### Exercise requirements
Write the data out again exactly, with no pictures.
= Beginning of Section =
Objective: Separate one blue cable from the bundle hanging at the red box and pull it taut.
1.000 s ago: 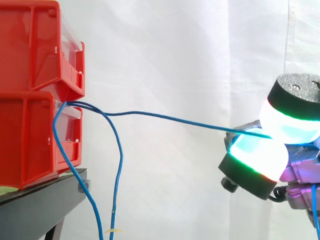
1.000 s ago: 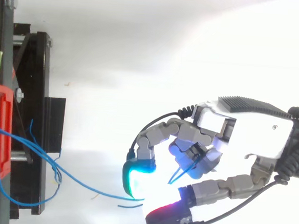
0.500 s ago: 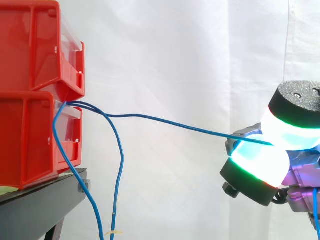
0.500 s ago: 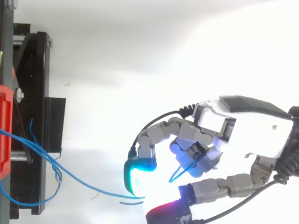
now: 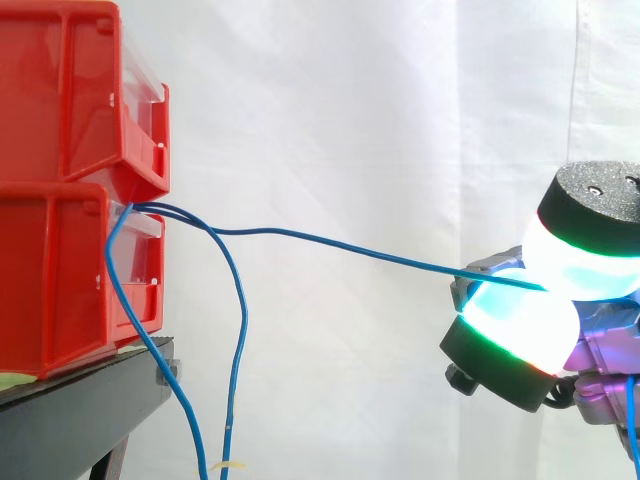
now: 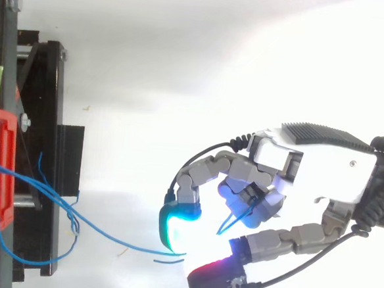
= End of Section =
### Output for this task
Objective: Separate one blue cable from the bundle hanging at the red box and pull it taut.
1.000 s ago: 
1.000 s ago: 
0.500 s ago: 
0.500 s ago: 
now: 
now: 

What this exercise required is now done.